Der Frühling schleicht sich nicht nur durch die Wiesen und Bäche, in Gestalt der jungen Protagonistinnen zeigt er sich auch in einer Generation, die nach ihrer eigenen Stimme sucht und einen Teil ihrer Identität anklagend zurückfordert. Sei es die tief verwurzelte Sprache oder Riten des Schamanismus, Zrenner nimmt sich den Konflikten seiner Protagonistinnen an und gewährt persönliche Einblicke ohne melodramatische oder andere Verfremdungen. Keine aufgezwungenen dramaturgischen Kalkulationen, keine direkten Interviews, keine weiteren Einordnung. Ein Dabeisein und Dabeibleiben, ein Hineinschauen, aber auch Loslassen. Eingefangen von den fesselnden Aufnahmen von Youssef Nassar, die gleichermaßen innere und äußere Landschaften festhalten, die die Freiheits- und Sehnsuchtsgefühle der Figuren untermauern und für sich selbst stehend das Leben weit abgeschnitten weder verklären, noch als abgestanden porträtieren.

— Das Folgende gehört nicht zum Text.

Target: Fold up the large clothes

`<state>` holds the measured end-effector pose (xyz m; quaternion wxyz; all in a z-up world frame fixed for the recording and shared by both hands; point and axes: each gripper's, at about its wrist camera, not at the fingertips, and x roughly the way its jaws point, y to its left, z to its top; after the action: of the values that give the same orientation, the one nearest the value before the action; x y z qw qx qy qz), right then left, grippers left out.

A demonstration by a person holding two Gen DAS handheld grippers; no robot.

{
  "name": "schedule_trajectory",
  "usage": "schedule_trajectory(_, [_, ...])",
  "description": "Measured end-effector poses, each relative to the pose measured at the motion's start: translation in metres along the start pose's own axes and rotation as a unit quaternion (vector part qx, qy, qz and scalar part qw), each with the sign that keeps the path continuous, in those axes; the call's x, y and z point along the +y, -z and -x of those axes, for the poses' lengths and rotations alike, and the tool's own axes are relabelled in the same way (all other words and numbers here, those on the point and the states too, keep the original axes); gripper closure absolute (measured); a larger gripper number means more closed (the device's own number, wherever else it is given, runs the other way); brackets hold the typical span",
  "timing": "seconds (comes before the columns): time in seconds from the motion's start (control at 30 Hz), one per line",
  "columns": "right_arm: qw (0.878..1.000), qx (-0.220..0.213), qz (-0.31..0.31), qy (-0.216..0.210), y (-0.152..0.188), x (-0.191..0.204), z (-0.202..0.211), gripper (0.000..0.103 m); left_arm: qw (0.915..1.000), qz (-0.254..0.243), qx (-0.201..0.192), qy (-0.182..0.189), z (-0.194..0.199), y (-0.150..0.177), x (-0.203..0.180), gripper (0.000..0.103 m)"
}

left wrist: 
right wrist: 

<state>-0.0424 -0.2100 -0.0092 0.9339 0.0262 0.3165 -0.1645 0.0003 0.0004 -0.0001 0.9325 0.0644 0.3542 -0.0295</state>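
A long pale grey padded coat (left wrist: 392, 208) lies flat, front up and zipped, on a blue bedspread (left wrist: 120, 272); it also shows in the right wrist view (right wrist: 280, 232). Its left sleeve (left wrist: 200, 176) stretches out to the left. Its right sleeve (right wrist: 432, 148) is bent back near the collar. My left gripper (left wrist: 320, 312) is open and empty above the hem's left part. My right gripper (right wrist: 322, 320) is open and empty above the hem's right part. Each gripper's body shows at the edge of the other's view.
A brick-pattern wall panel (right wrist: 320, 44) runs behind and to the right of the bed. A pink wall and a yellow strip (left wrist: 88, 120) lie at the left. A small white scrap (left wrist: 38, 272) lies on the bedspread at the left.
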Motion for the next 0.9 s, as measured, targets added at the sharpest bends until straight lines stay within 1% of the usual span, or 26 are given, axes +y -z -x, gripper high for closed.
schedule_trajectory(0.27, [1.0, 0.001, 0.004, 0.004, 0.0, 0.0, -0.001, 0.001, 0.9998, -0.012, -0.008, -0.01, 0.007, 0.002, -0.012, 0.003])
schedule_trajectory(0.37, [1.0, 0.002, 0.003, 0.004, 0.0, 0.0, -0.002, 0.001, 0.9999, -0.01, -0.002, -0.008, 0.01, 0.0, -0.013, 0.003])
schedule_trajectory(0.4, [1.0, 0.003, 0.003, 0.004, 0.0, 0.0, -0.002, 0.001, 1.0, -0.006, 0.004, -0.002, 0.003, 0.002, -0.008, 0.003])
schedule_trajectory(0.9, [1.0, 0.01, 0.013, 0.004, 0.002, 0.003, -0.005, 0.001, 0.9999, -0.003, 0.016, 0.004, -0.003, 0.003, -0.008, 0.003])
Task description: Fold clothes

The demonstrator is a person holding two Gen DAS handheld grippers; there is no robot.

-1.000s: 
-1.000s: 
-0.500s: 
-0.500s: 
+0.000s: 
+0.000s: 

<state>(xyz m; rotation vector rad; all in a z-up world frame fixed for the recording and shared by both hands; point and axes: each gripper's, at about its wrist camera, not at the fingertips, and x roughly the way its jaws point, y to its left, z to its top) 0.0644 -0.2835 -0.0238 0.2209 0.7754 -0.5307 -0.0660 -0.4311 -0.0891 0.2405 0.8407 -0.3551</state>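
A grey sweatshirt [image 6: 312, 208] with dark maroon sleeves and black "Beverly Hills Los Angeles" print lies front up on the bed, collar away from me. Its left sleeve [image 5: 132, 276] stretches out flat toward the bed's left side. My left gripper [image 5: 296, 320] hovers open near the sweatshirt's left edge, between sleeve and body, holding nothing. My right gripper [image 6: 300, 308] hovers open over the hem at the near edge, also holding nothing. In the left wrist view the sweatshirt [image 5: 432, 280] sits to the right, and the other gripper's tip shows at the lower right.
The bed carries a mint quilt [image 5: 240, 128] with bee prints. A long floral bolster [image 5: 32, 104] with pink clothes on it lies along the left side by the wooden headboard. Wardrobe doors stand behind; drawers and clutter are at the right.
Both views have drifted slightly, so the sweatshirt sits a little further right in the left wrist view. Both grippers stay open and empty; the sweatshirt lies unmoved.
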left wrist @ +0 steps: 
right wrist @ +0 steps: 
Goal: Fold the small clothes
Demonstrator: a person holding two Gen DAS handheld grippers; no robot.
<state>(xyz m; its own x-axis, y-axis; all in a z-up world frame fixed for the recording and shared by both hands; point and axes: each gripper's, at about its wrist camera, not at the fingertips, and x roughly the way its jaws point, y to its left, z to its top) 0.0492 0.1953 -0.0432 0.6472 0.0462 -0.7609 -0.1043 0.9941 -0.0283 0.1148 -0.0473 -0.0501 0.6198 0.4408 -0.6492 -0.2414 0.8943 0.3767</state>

SPRING IN KANGIQSUALUJJUAQ © DOK.fest München
Innerhalb des Mikro-Genres an Dokumentarfilmen, die Ausschnitte von Lebenswelten so roh und ungefiltert wie möglich erfassen wollen, ist SPRING IN KANGIQSUALUJJUAQ vielleicht keine Coming of Age- Geschichte, die sich neuen Themen widmet. Eher eine, die innerhalb ihrer einzelnen Splitter auch mal etwas unentschlossen daherkommt. Aber auch eine, die vor ungeschminkter Kraft und Sympathie strotzt, die in ihren auch beiläufig gefilmten Gesprächen, den ernsten, aber keineswegs hoffnungslosen Überlegungen einzelner Personen über knapp achtzig Minuten eine Menge loswerden und einer Menge davon Gewicht geben kann. Den in Vergessenheit geratenen Ungerechtigkeiten, der Freiheit auf Fahrrädern, dem traditionellem Gesang, einem persönlichen Lied, dem Abschied von der Schule oder all den vielschichtigen Ängsten. Sei es davor, einem Stück seiner Identität beraubt zu werden, sei es vor der ungewissen Zukunft, oder einfach nur vor Obst und Erdnussbutter.